Çocukluk insan olmanın en saf ve masum hali. Çocuk her yere gider, canının istediği her yerde karnını doyurur , uykusu geldiğinde herhangi bir komşusunun evinde minderde uykuya dalar. Biraz dinlenince tekrar hemen sokağa fırlar ve de oyun oynayan arkadaşlarına seslenir: ‘’Hey! Beni de alın oyuna’’ Oyun durur kısa süreliğine ve yeni oyuncu takviyesiyle devam eder kaldığı yerden. Urfa’da çok değil 15-20 yıl önce çocuklar böyleydi, çocuk olmak böyleydi. Her ev çocuğun evi gibiydi. Her komşu kadın çocukların annesiydi. Her sofra her çocuğa serilirdi hesapsız ve kaygısızca. Ne çok güzellikler kaybetmişiz değil mi? Çocuklar için aile sadece kendi anne babasından ibaret değildi. Urfa’da çocuklar böyle yaşardı, böyle büyürdü. Hayat sokakta yaşanırdı. Kapı arkalarında değil sokağın, meydanın kalbinde yaşanırdı tüm acılar ve de mutluluklar…Urfalı çocukların annesi de ablası da çok olurdu. Herkes birbirini tanır, birbirini tüm kalbiyle severdi. Ah ne güzel günlerdi ah! Çocuklar birbirine darılsa da kısa zaman sonra herkes her şeyi unutur ve tekrar deli gibi oynarlardı. Oyun oynamak için çok malzeme, oyuncak ve paraya ihtiyaç da yoktu. Her sokakta, her arsada, her caddede hemen oyun kurulur ve oyun başlardı. Sonradan gelenler de oyuna dahil edilir, herkes yorulmayana kadar da oyun bitmezdi. Anneler ara ara kendi çocuklarına seslenir , çoğu zaman da çocuğu gelmez , çocuğun dürümü , yemeği diğer çocuklarla yollanırdı. Tabi o dürüm o çocuğa tam ulaşmazdı hiçbir zaman, Herkes birer lokma alır, tadına bakardı.Urfa’da çocuklar ailede şımartılmaz, nazlansa kral muamelesi görmezdi. Birileriyle sorun yaşadıysa kendi başına çözmeye çalışır ve de mutlaka uzlaşmayla hallederdi tüm sorunlarını. Aile olmanın mutluluğunu her çocuk doyasıya yaşardı. Her çocuk ailesine gönülden bağlı olurdu. Anne babası olmayan veya o zamanlar az da olsa boşanan çocuklara da kol kanat gerilir ve onlara da sahip çıkılırdı. Anneler o çocuklara da kucak açardı ve onlar asla dışlanmazdı.
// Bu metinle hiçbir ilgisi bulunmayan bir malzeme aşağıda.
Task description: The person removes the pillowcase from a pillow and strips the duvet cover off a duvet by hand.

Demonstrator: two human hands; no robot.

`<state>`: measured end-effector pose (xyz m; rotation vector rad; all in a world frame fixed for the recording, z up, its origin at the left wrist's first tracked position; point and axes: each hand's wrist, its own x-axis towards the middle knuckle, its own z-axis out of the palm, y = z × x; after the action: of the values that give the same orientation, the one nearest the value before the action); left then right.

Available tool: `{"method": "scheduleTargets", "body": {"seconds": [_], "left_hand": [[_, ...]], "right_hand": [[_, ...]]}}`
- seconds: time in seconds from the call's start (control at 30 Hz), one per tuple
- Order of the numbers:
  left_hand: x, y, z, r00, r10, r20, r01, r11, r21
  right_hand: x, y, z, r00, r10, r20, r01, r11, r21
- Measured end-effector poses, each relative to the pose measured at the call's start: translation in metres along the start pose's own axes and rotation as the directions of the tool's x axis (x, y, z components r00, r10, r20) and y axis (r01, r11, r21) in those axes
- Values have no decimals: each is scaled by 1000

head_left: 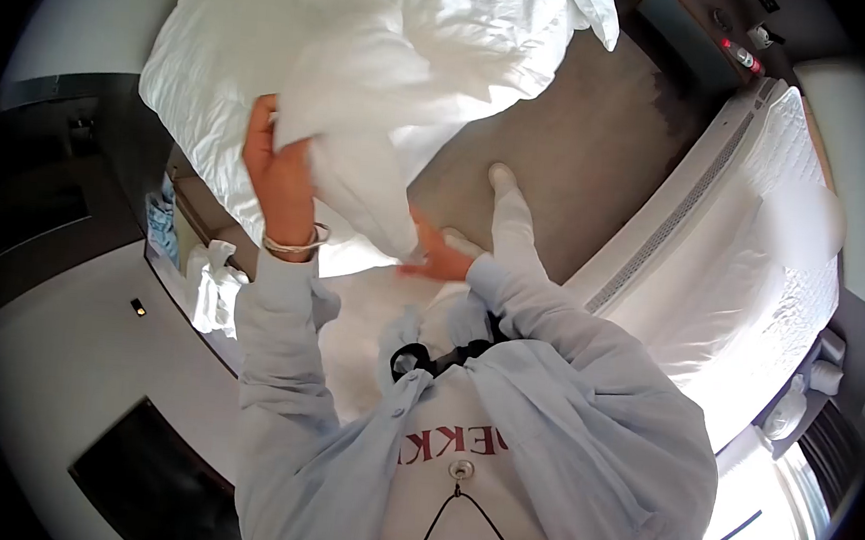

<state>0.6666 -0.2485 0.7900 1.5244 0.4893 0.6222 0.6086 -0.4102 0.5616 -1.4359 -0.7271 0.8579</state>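
Observation:
A large white quilt [367, 55] fills the top of the head view, bunched and creased. My left hand [283, 179], with a bracelet at the wrist, is at its near left part, the fingers bent round a fold of the white cloth. To the right and lower, my right hand [438, 254] is beside the hanging lower corner of the cloth, its fingers apart and slightly blurred. Whether the right fingertips touch the cloth is hard to tell.
A bed with a white mattress [753, 282] stands on the right. Grey-brown floor [572, 139] lies between it and the quilt. White cloths [212, 290] hang at the left. A bottle with a red label [742, 57] is at the top right.

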Motion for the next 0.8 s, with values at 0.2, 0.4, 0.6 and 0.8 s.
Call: {"method": "scheduleTargets", "body": {"seconds": [0.2, 0.4, 0.6, 0.8], "left_hand": [[-2, 29, -3, 998, 4, -60, -5, 1000, -18], [0, 62, -55, 911, 313, -269, -263, 942, 206], [-29, 159, -104, 709, 471, -525, -452, 875, 175], [-62, 187, -126, 567, 616, -547, -477, 787, 391]], "right_hand": [[56, -18, 3, 913, 408, -23, -382, 832, -402], [143, -30, -92, 969, 130, -212, -239, 718, -654], [219, -242, -165, 937, -225, -267, -150, 432, -889], [161, -371, -177, 254, -965, -67, 569, 205, -796]]}}
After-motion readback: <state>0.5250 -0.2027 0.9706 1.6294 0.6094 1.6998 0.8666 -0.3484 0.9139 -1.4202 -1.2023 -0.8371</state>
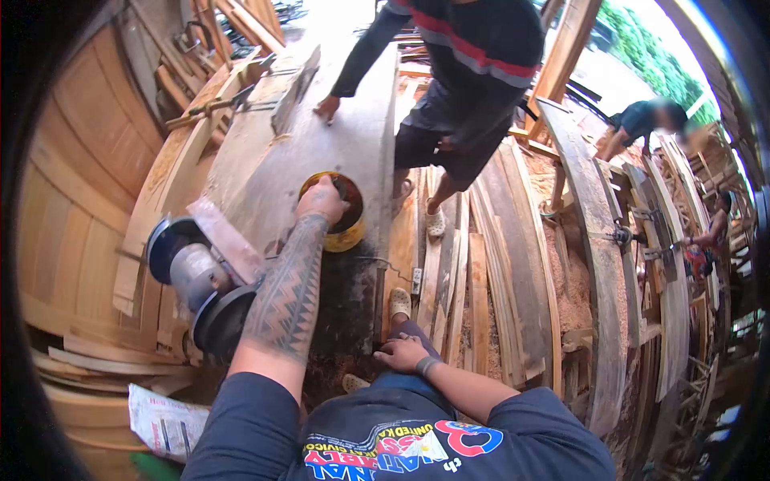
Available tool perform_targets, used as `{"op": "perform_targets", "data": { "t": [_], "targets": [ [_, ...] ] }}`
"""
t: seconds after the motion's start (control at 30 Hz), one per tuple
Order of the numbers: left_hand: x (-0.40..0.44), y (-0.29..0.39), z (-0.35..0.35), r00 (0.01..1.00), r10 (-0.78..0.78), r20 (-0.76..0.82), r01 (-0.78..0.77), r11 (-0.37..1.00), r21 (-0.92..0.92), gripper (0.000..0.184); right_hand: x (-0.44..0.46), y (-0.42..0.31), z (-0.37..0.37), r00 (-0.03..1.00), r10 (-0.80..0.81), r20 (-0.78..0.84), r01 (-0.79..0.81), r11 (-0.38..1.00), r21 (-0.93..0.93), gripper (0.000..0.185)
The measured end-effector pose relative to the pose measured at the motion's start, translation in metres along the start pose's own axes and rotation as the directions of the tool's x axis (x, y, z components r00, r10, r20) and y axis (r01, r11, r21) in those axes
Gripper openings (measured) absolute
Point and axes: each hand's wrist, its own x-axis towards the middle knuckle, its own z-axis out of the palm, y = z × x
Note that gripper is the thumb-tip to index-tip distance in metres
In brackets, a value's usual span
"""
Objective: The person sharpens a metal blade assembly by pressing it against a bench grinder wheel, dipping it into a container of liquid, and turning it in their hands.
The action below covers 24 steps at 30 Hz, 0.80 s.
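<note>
My left hand point(322, 200) is over the mouth of a yellow round tub point(345, 239) on the workbench point(357, 148). Its fingers are curled down inside the rim, and whatever they hold is hidden. The tub's inside looks dark and reddish brown. My right hand point(403, 353) lies on my thigh with its fingers stretched out, holding nothing. Left of my forearm stands a bench grinder point(199, 276) with a wheel at each end. A pale pinkish strip of wood point(224, 239) leans across it.
Across the bench a person in dark clothes point(481, 72) touches the bench top with one hand. Two other people work at the far right among long planks point(585, 264). Clamped boards point(265, 104) lie at the back left. A cord with a power outlet point(416, 276) hangs at the bench side.
</note>
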Motion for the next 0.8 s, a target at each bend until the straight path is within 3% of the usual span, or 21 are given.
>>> {"op": "perform_targets", "data": {
  "t": [0.1,0.2,0.27,0.43,0.8],
  "targets": [
    [0.049,-0.014,0.047,0.989,-0.061,0.138,0.039,0.987,0.154,0.057,-0.002,0.013,0.006,0.998,0.006,-0.065,-0.002,0.998,0.057,0.061],
    [0.081,-0.035,0.084,0.877,-0.007,0.480,-0.190,0.914,0.360,0.048,-0.010,0.022,0.003,0.995,0.072,-0.067,-0.065,0.992,0.109,0.063],
    [0.093,-0.040,0.101,0.847,0.022,0.531,-0.273,0.875,0.400,0.048,-0.016,0.026,-0.003,0.993,0.097,-0.070,-0.086,0.985,0.150,0.064],
    [0.109,-0.049,0.114,0.833,0.112,0.542,-0.393,0.810,0.436,0.047,-0.018,0.037,-0.008,0.980,0.132,-0.148,-0.101,0.974,0.202,0.067],
    [0.117,-0.063,0.124,0.846,0.317,0.428,-0.518,0.682,0.516,0.046,-0.008,0.033,-0.022,0.984,0.153,-0.093,-0.132,0.970,0.202,0.070]
  ]
}}
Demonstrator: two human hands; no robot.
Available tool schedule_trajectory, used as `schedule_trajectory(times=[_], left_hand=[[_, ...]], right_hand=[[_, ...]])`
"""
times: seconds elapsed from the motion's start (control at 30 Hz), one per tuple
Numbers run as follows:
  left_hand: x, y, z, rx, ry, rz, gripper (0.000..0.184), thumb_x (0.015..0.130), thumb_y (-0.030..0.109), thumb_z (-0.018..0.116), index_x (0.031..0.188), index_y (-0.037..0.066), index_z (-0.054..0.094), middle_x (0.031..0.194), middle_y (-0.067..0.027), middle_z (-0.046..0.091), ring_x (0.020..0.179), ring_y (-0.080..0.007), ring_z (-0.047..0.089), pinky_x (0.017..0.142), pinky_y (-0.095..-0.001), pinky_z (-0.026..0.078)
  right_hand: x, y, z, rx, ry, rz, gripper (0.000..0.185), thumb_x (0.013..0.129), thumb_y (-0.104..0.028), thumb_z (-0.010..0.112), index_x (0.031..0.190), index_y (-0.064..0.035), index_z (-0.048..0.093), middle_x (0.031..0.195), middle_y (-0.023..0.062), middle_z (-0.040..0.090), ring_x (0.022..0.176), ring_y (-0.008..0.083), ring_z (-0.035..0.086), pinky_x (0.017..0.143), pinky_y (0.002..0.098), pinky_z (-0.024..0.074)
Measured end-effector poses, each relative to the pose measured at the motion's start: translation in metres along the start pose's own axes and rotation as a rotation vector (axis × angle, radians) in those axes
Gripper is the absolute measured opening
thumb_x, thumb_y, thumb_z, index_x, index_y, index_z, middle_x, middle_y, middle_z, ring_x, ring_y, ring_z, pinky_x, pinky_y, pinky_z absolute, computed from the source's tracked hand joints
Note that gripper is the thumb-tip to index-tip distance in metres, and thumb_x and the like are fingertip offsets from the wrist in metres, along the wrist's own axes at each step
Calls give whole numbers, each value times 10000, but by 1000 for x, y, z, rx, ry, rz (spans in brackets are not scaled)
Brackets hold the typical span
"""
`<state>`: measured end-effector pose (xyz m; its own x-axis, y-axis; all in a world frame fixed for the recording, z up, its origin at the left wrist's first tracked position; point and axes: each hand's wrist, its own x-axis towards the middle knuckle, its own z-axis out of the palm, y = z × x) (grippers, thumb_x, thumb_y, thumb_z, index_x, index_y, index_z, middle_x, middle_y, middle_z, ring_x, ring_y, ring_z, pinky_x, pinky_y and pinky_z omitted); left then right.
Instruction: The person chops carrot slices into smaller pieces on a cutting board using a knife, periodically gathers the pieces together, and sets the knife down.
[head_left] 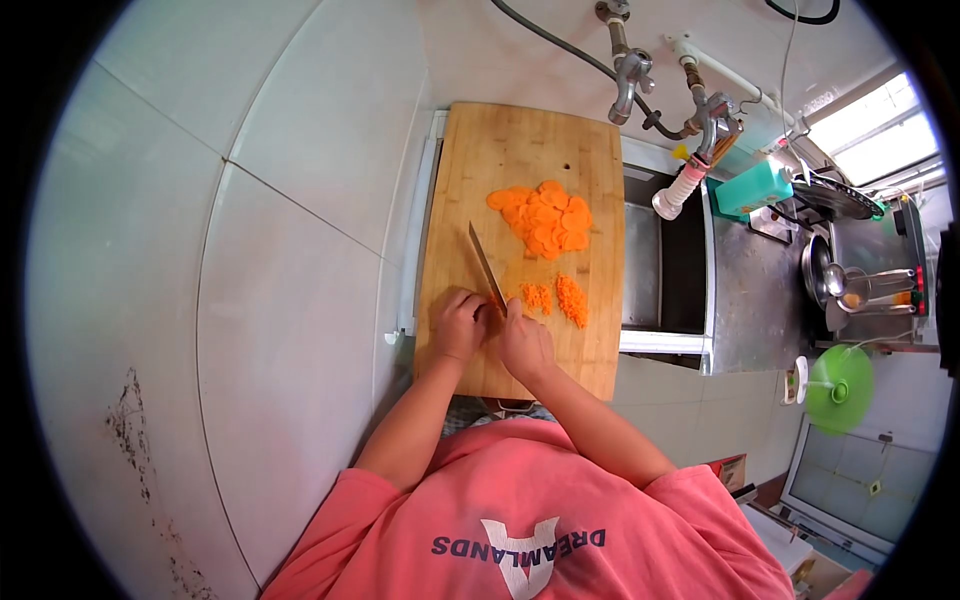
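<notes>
On a wooden cutting board [530, 150] lies a heap of thin orange slices [545, 218]. Nearer to me are two small piles of finely chopped orange pieces [571, 301]. My right hand [526, 345] is closed round the handle of a knife [484, 260], whose blade points up and to the left over the board. Just left of the knife, my left hand [461, 324] rests on the board with its fingers curled and pressed together. What lies under its fingertips is hidden.
Right of the board is a metal sink [642, 250] below two wall taps [630, 80]. Farther right, a steel counter [755, 300] bears a teal container [754, 188], pans and ladles. A green fan [840, 390] stands lower right. A tiled wall [290, 300] borders the left side.
</notes>
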<state>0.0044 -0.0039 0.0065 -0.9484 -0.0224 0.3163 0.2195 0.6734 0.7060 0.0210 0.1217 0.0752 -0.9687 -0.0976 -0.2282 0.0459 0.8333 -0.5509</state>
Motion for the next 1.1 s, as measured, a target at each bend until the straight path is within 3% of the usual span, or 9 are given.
schedule_trajectory(times=[0.17,0.57,0.97,1.1], left_hand=[[-2,-1,1,-24,-36,-65,95,722,43,656,815,62,663,830,-108,619,760,-319,611,666,-390,512],[1,-3,2,-12,-28,-41,95,689,24,678,772,65,661,804,-97,612,735,-300,613,646,-383,512],[-1,-4,-2,-209,-71,-131,111,711,10,694,802,48,642,820,-92,612,671,-261,627,581,-337,520],[0,-5,-4,-108,-74,-95,109,711,21,697,803,54,649,827,-87,613,681,-262,626,586,-335,519]], right_hand=[[2,3,4,17,-11,-12,302,731,-106,587,955,-17,406,686,249,610,664,435,608,595,508,485],[6,5,12,8,25,67,334,769,-195,609,960,3,419,663,245,607,660,413,621,591,486,502],[2,12,-10,-40,58,40,196,841,-102,502,978,-3,404,672,253,605,643,428,605,577,506,471],[-3,3,-7,-47,22,24,179,835,-99,498,958,-9,404,670,251,607,633,433,605,584,511,476]])
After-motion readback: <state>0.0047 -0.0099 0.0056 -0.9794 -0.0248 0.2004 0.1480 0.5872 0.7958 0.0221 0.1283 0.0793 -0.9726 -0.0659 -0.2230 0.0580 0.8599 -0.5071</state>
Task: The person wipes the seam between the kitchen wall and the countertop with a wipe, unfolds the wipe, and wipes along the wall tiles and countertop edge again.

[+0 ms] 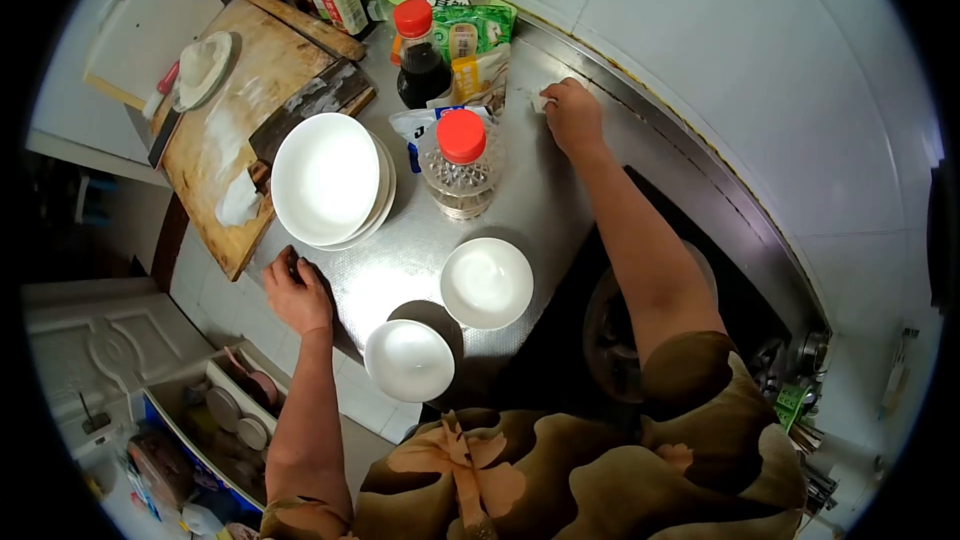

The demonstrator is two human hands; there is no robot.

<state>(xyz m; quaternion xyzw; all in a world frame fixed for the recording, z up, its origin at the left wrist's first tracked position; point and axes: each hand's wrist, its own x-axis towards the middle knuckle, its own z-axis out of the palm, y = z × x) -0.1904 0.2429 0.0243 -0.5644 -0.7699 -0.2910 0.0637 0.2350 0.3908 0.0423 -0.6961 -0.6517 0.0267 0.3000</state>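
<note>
My right hand [573,116] is closed on a white wipe [541,101], pressed to the steel counter [548,165] near its back edge. Only a small part of the wipe shows. My left hand [297,292] rests at the counter's left edge, fingers slightly bent and apart, with nothing visible in it. Just above it stand stacked white bowls [326,180]. Two separate white bowls, one nearer the middle [487,283] and one nearer my body [409,361], sit at the front. A clear jar with a red lid [461,137] stands between the stack and my right arm.
A wooden cutting board [215,130] at the left carries a cleaver [310,105], a plate [203,70] and white powder. A dark sauce bottle [423,60] and seasoning packets [480,30] stand at the back. Under my right arm is a black stovetop [560,340].
</note>
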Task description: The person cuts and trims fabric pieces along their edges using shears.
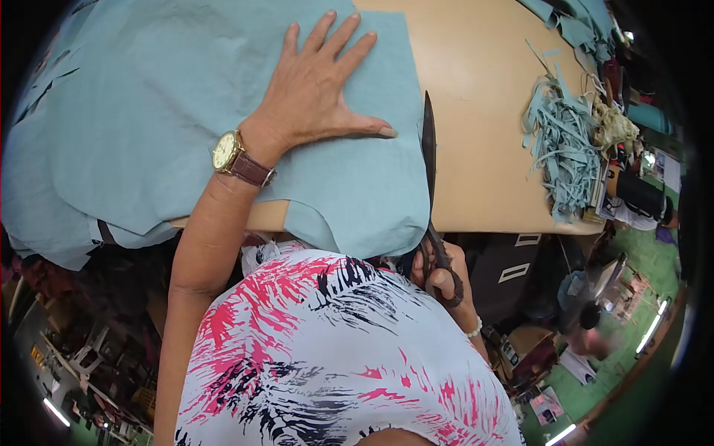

Çocuk olmak, çocuk kalmak, çocuklaşmak…Bunların hepsi de güzel anılar ve duygular. Urfa’da çocuk olmak da eskiden çok daha mutluluk veriyordu. Günümüzde çocuklar sokaktan koparıldı, arkadaşlardan soyutlandı, diğer insanlar ve komşulardan uzaklaşıldı. Artık yaşanmıyor o huzurlu ve güvenli çocukluklar. Sokaklar, çocukların insana pozitif enerji veren şen şakrak seslerinden ve haykırışlarından mahrum artık. Sokaklar gerçek sahiplerini yani çocukları özlüyor, onların oyunlarına tanıklık etmek istiyor. Ailelerin çocuklarını sokaktan zorla eve alması sokakları tebessüm ettiriyor. Adeta sokaklar ve çocuklar gizli bir işbirliği yapmış gibi birbirine bakıyor ve bu ayrılıktan sokaklar da çocuklar da memnun değil. Neyse ki kısa bir ayrılık bu. Sabahın ilk ışıklarıyla tekrar bir araya gelecek sokaklar ve çocuklar. Bunu bilmek sokakları da çocukları da teselli ediyor.Ah çocuklar ne zaman tekrar sokağa koşacaksınız? Ne zaman yine her kapıyı çalıp annelerden yemek, su isteyeceksiniz? Sokaklar mahzun, anneler mutsuz. Gelin artık sizi bekliyor tüm aileler …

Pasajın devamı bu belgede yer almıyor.